(Adds comments on France, Gabon)
PARIS, Feb 21 (Reuters) - French water and waste group Veolia said strong waste volumes and continued cost-cutting boost 2018 earnings and the firm increased its dividend and 2019 earnings outlook.
Veolia chief executive Antoine Frerot said on a call with reporters that the business outlook remains favourable and that 2019 “should be another year of sustained growth”.
Frerot said that thanks to strong waste revenue growth, favourable water tariff indexation and new water contracts, Veolia’s key French business had seen revenue grow 1.6 percent to 5.5 billion euros, the first significant revenue growth in four to five years.
He added the French business should do well again this year.
Veolia’s 2018 revenue was up 4.4 percent to 25.91 billion euros ($29.35 billion), its core earnings before interest, tax, depreciation and amortisation (EBITDA) were up 5.4 percent to 3.39 billion euros and net profit was up 10.5 percent to 439 million euros.
The firm also proposes to increase its dividend by 10 percent to 92 cents per share from 84 cents.
An Infront Data poll had forecast revenue of 25.68 billion euros, EBITDA of 3.39 billion, net profit of 629 million euros and a dividend of 90 cents per share.
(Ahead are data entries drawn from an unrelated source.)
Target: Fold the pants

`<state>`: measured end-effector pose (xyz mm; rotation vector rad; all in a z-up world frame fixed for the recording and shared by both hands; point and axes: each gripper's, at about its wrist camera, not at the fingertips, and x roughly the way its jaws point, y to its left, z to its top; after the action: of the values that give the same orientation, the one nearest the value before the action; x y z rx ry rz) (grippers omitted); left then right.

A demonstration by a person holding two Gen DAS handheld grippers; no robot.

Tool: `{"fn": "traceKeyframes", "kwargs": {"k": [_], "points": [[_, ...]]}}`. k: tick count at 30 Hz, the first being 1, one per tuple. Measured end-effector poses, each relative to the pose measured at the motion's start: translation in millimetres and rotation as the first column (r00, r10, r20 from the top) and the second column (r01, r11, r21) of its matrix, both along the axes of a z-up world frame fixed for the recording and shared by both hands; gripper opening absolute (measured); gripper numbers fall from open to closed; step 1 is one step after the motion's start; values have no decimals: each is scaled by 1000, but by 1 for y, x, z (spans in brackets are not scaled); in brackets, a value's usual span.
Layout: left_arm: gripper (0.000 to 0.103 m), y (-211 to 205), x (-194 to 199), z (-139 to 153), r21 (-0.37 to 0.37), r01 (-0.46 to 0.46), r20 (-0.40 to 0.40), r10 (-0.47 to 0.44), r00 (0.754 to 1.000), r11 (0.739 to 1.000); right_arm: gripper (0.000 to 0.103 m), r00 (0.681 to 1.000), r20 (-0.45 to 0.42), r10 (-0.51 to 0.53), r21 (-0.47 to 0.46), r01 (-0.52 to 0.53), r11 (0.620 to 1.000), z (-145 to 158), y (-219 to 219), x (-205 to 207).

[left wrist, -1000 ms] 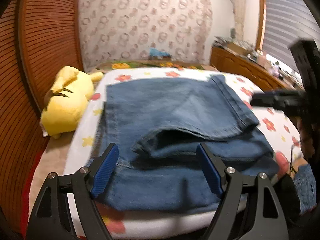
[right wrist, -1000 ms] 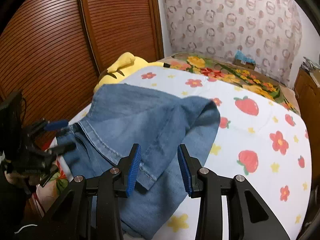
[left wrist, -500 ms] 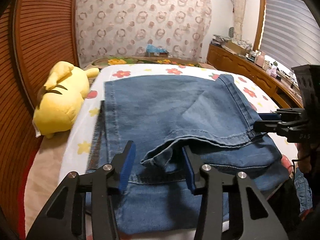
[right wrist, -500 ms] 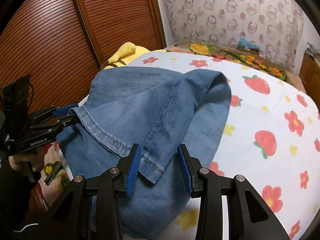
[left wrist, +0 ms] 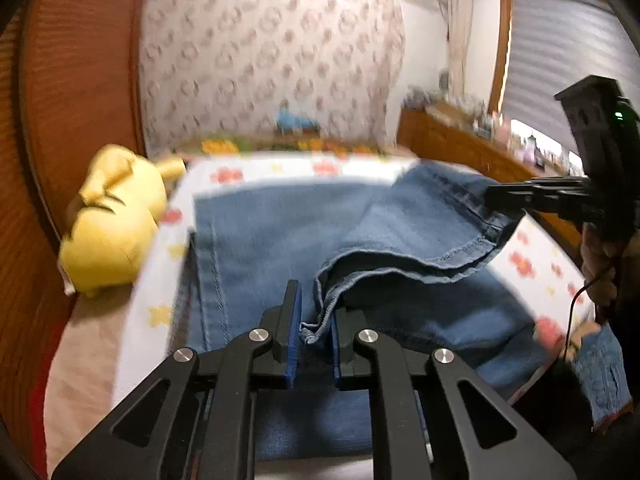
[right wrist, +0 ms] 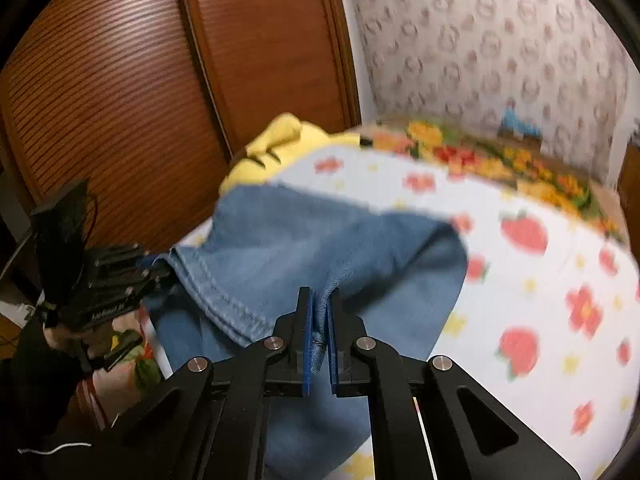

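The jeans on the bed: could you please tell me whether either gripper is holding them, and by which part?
Both hold the jeans. The left gripper is closing on one hem corner, the right gripper on the other end of that hem; fabric sits between each pair of jaws.

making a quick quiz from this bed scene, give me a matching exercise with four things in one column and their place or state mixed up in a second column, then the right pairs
Things:
1. jeans
2. yellow plush toy
3. left gripper
4. flowered sheet

Places or states:
A. lies at the bed's edge beside the brown slatted doors
B. spread over the bed under everything else
C. fingers closing on a hem corner
D. blue denim, one hem edge raised off the layer below

Pairs: 1-D, 2-A, 3-C, 4-B
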<state>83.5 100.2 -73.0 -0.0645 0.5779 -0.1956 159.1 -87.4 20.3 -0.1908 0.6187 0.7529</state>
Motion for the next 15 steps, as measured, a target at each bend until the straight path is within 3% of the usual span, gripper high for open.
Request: {"fn": "traceKeyframes", "kwargs": {"k": [4, 9, 15], "points": [[13, -3, -22, 18, -22, -5, 49, 6, 999, 1000, 5, 996, 88, 20, 26, -23, 999, 36, 6, -2], [12, 3, -33, 26, -43, -15, 41, 17, 999, 999, 4, 985, 169, 30, 57, -40, 998, 66, 21, -3], [12, 9, -30, 13, -21, -39, 3, 39, 999, 999, 4, 983, 168, 69, 53, -79, 995, 65, 54, 5]]}}
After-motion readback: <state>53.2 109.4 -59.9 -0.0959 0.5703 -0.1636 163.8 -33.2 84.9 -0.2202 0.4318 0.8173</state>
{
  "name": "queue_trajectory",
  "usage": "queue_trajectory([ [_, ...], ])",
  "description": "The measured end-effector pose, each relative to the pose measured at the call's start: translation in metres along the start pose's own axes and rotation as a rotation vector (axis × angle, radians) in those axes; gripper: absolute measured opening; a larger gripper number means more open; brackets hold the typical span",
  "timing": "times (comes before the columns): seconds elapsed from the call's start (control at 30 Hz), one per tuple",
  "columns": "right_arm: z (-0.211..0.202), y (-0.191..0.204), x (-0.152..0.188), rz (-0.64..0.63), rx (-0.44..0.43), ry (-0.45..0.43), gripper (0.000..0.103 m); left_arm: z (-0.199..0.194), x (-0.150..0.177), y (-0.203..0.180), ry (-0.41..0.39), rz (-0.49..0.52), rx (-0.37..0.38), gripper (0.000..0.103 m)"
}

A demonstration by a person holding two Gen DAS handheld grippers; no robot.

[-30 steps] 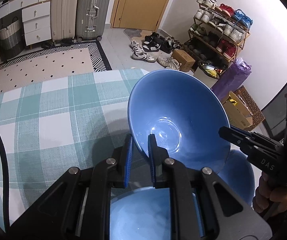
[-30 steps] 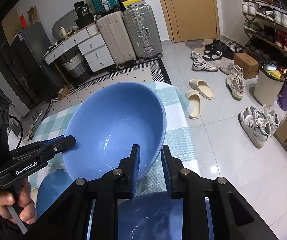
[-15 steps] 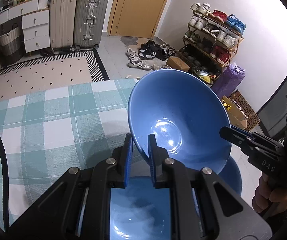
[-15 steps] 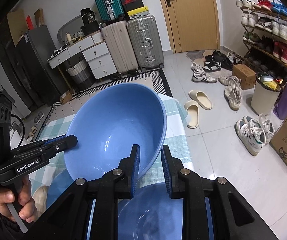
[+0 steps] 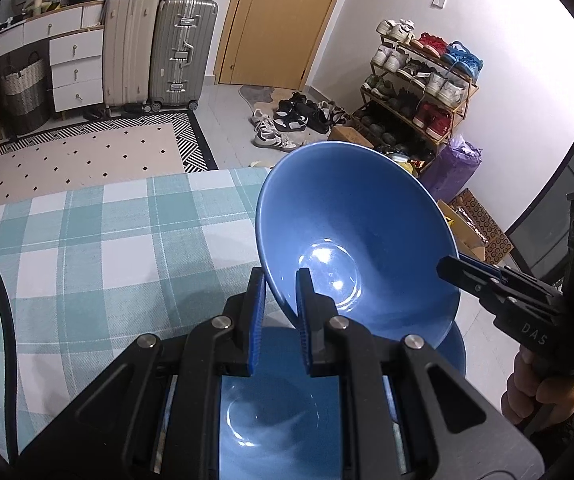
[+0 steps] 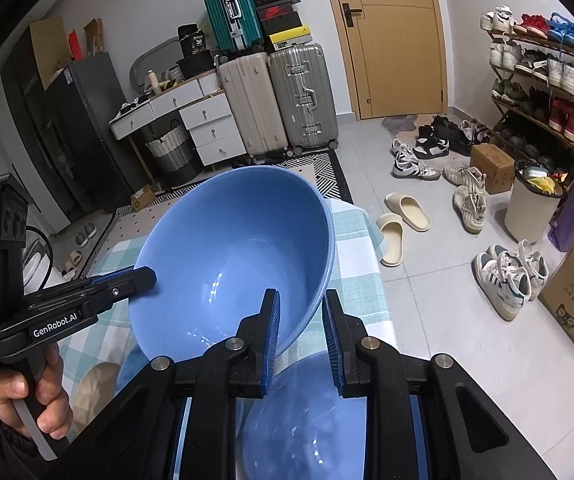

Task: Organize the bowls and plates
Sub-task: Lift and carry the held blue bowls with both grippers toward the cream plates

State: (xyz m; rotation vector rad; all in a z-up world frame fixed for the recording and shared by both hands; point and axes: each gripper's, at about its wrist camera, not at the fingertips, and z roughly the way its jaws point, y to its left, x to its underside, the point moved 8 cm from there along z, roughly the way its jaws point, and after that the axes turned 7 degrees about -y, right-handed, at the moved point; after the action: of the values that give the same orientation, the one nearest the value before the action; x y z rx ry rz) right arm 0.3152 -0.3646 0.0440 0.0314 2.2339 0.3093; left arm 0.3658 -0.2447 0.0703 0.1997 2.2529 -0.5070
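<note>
Room: tiled entryway around me, with a wooden door (image 5: 283,20), suitcases (image 6: 279,100), a shoe rack (image 5: 419,88) and loose shoes on the floor.
Table: checked teal-and-white cloth (image 5: 87,248); I work at its near corner.
Lifted bowl: large blue bowl (image 5: 351,240), tilted, off the cloth, carried between my two tools over the blue dishes below.
Left gripper: my left gripper (image 5: 277,312) is clamped on the bowl's near rim, one pad inside and one outside.
Right gripper: my right gripper (image 6: 301,332) pinches the opposite rim; from the left wrist view its tip (image 5: 463,272) sits at the bowl's edge.
Lower bowl: second blue bowl (image 5: 271,404) directly beneath my left tool; nothing in it that I can see.
Plate: blue dish (image 6: 307,412) under my right tool; I cannot tell whether it is a separate plate or the same lower piece.
Contents: lifted bowl holds nothing, only light glare on the glaze.
Step in hand, as I judge it: nesting the lifted bowl into the one below.
Doing it well: I should level both rims together, centre over the lower bowl, lower slowly, and let go only once it seats.
Risk: glazed rims are slippery; uneven tilt could slide it out.
</note>
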Motion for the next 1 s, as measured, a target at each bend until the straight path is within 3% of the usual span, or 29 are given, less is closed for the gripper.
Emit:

For 2019, Veolia boosted its core earnings guidance by three to six percent to 3.5-3.6 billion at constant foreign exchange rates (based on end 2018 rates). In November, the firm had forecast 2019 core earnings of 3.3 to 3.7 billion (based on end 2016 exchange rates).
Analysts are expecting 2019 core earnings of 3.5 billion euros, a ThomsonReuters consensus forecast shows.
Frerot said that a few days ago, Veolia had come to an agreement with the government of Gabon, against which it had started arbitrage court proceedings after the country had terminated it water contract and seized assets early last year.
He said Gabon had agreed to buy Veolia’s 51 percent stake in its local unit, Société d’Energie et d’Eau du Gabon (SEEG), for 45 million euros and that Veolia would withdraw its arbitrage case when the agreement was finalised. ($1 = 0.8828 euros) (Reporting by Geert De Clercq Editing by Mathieu Rosemain and Bate Felix)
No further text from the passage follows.